TASK DIRECTIONS:
The data must be returned exactly. No line may be left out.
*****
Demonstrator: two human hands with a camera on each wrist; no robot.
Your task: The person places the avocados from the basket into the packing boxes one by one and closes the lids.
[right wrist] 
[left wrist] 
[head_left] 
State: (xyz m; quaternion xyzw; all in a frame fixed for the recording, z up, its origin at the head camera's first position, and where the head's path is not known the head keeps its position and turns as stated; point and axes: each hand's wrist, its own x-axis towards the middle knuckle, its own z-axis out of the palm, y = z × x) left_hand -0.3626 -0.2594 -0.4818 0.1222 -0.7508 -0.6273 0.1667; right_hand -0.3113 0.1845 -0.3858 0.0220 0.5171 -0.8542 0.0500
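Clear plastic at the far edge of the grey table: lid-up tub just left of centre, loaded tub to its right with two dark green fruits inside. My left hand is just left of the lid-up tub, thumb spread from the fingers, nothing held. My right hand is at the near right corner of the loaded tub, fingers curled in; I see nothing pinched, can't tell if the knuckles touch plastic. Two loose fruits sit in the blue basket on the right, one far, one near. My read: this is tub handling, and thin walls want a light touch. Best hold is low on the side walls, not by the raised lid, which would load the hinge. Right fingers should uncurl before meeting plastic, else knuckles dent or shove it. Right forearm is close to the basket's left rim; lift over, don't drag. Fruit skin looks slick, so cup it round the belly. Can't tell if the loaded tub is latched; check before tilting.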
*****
THE ANSWER:
Demonstrator: two human hands with a camera on each wrist; no robot.
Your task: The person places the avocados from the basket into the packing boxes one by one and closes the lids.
[right wrist] 
[left wrist] 
[head_left] 
State: (xyz m; quaternion xyzw; all in a frame fixed for the recording, z up, its origin at the head camera's first position, and where the head's path is not known the head keeps its position and turns as stated; point and axes: each hand's wrist, its own x-axis towards the middle knuckle, its own z-axis out of the palm, y = z × x) left_hand -0.3626 -0.2594 -0.4818 0.1222 -0.7508 -0.6273 0.1667; right_hand -0.3113 0.1845 -0.3858 0.0220 0.5171 -0.8542 0.0500
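Clear plastic at the far edge of the grey table: lid-up tub just left of centre, loaded tub to its right with two dark green fruits inside. My left hand is just left of the lid-up tub, thumb spread from the fingers, nothing held. My right hand is at the near right corner of the loaded tub, fingers curled in; I see nothing pinched, can't tell if the knuckles touch plastic. Two loose fruits sit in the blue basket on the right, one far, one near. My read: this is tub handling, and thin walls want a light touch. Best hold is low on the side walls, not by the raised lid, which would load the hinge. Right fingers should uncurl before meeting plastic, else knuckles dent or shove it. Right forearm is close to the basket's left rim; lift over, don't drag. Fruit skin looks slick, so cup it round the belly. Can't tell if the loaded tub is latched; check before tilting.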

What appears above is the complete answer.